## What you are asked to do
Exactly and only the lines below from the one containing "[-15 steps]" down to the one containing "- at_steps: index" are wanted, both included; please exclude every picture.

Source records
- Opening Delimiter -

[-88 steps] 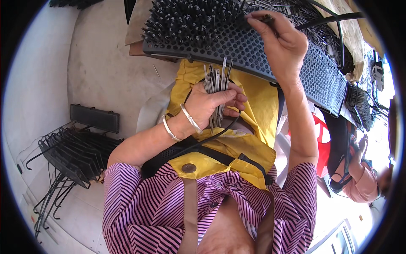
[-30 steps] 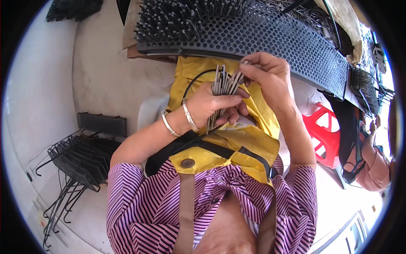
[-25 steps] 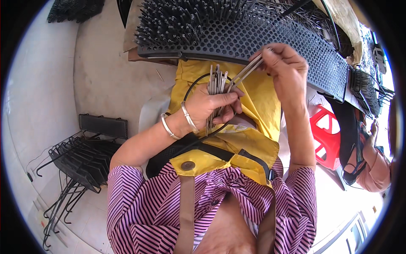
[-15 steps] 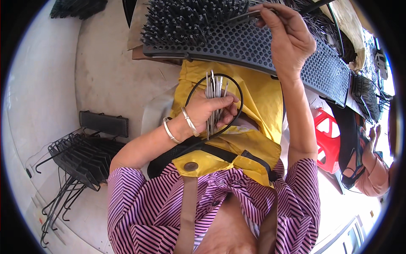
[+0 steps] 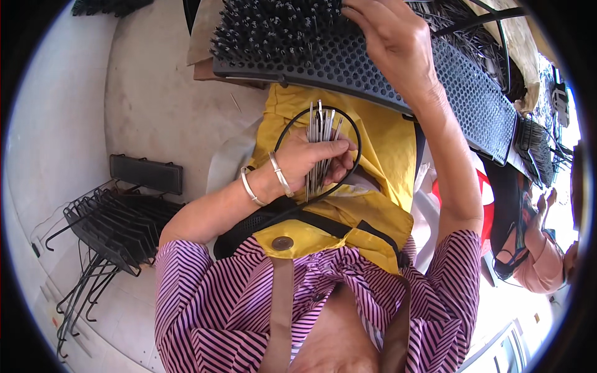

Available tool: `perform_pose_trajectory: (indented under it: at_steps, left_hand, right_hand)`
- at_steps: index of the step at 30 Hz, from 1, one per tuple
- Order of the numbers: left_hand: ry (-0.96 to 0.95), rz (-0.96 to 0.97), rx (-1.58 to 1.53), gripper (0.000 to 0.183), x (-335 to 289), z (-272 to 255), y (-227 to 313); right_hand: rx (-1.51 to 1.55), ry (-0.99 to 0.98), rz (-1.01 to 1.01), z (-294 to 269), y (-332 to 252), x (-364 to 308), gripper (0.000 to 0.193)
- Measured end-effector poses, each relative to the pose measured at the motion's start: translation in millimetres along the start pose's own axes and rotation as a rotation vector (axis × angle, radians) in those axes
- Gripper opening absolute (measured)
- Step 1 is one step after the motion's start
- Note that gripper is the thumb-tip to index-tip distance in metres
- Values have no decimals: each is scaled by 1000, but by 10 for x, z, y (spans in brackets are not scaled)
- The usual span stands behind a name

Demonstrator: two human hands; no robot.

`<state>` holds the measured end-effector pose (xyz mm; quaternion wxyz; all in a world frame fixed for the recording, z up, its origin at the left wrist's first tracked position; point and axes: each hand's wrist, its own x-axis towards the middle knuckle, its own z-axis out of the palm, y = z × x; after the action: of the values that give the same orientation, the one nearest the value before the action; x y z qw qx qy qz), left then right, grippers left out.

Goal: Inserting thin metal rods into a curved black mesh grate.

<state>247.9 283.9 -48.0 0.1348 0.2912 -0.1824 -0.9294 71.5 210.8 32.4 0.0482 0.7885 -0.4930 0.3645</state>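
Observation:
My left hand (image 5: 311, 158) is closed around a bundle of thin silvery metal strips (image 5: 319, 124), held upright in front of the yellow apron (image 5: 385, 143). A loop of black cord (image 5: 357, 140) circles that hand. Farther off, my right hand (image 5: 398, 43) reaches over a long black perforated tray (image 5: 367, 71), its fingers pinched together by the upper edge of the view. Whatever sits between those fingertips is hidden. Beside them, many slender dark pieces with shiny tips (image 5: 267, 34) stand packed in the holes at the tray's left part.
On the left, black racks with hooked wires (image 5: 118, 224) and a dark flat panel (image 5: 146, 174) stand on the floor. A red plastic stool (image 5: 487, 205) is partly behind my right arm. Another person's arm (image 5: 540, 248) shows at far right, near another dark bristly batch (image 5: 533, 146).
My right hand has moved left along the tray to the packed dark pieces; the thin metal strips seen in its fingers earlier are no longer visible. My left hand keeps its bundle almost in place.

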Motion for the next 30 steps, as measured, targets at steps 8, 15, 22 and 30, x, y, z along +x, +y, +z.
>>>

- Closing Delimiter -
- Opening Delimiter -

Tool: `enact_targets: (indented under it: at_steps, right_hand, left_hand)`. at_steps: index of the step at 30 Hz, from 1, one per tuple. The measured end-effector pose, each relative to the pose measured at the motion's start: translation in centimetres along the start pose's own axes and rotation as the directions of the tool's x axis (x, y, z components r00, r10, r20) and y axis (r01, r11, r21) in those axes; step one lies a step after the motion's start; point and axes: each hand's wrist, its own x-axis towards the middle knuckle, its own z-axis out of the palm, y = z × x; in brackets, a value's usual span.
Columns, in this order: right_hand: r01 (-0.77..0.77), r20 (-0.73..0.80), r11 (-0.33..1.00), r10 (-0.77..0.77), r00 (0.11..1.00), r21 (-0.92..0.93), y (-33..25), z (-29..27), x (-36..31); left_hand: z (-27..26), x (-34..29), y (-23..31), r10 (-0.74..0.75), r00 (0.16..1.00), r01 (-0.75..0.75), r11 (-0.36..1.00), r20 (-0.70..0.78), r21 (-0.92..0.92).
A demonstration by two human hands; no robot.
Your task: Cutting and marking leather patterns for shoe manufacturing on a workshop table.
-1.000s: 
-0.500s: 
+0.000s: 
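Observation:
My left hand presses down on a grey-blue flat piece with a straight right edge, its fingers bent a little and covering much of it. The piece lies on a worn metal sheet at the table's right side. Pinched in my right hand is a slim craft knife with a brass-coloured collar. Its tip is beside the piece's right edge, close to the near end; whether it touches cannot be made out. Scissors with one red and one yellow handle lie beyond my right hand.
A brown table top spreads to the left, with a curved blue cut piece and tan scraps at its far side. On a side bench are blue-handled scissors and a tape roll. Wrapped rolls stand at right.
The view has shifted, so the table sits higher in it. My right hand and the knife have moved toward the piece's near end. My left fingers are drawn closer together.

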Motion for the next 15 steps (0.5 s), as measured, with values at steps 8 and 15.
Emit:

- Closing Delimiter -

## Reply
[-15 steps] 
[+0 steps] 

Available tool: `perform_pose_trajectory: (indented under it: at_steps, left_hand, right_hand)`
- at_steps: index of the step at 30 Hz, from 1, one per tuple

The output has been given in full.